I was unable to find any actual published study by Devin Pope supporting the linked article. Specifically, I was curious (and skeptical) as to the reliability of the methodology used. (Sometimes, the enthusiasm of the social sciences for a given idea or technology outrun its credible application.)
In the present case, I did find a similar study by Pope that identifies his general smart phone tracking methods:
http://devingpope.com/assets/files/Racial_Disparities_in_Voting_Wait_Times.pdfNote the following very basic description of the process, which presumably is similar to the study identified in your link:
"The three primary datasets that we use in our paper include: (1) SafeGraph cell phone location records, (2) Polling locations, and (3) Census demographics. We use anonymized location data for more than 10 million U.S. smartphones provided by SafeGraph, a rm that aggregates location data across a number of smartphone applications (Chen and Rohla 2018)."

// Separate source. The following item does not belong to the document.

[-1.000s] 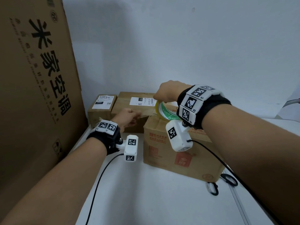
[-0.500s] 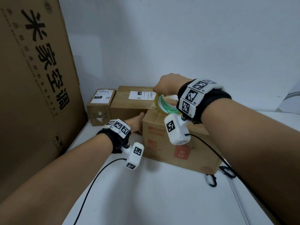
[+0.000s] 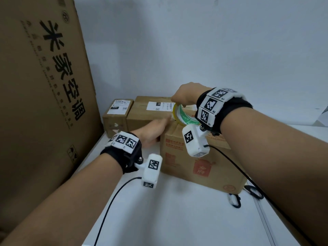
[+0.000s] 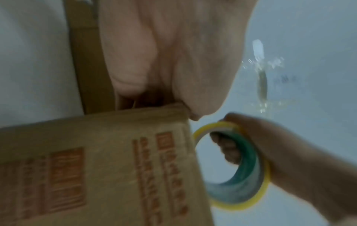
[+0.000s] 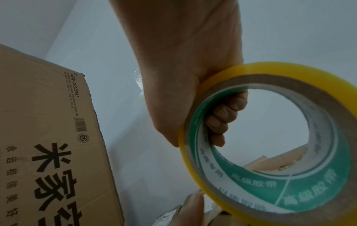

"Pings are recorded anytime an application on a phone requests information about the phones location. Depending on the application, this can happen when the application (e.g. a navigation or weather app) is being used, or can occur at regular intervals when the application is in the background. The modal time between pings in our sample for a given device is 5 minutes."
Note also the admitted limitations:
"However, it also has its limitations. One key limitation is that the sample is an imperfect representation of the overall U.S. population. Given the nature of the data, our sample can by construction only be representative of the population of approximately 77% of U.S. adults who owned a smartphone in 2016. Additionally, we will be restricting our sample to phones that receive regular pings and thus will disproportionately remove individuals who turn off their phones for extended periods of time, do not allow location-tracking services on their phone, or live in areas with poor cell phone coverage."
Applying these limitations to the current study, it would appear that the accuracy of the cell phone tracking would importantly depend upon (1) Whether the church attenders had smart phones; (2) Whether they took their phones with them to Church; (3) Whether their smart phones were actually on; (4) Whether their smart phones were set to geographical tracking; and (5) Whether the location of the Church was sufficiently urban to allow such effective tracking.
Intuitively, it seems that these limitations were seriously undermine any study of Church attendance, which may be why the study was apparently never published. Although the vast majority of the population now have smart phones, one can assume that the anti-hacking, and anti-tracking sophistication of smart phones has also increased, perhaps making statistical tracking more difficult as well.
Moreover, one is probably more likely to leave their smart phone home, or turn it off in a Church setting (as compared to voting). Also, since Church attendance involves a substantial number of older persons not smart phone literate (even if they have one), it just seems like a reach that any meaningful data could be collected by this method in this context.
In any event, I am not sure that this methodology is any better than the old-fashioned survey method, as weak as that method is.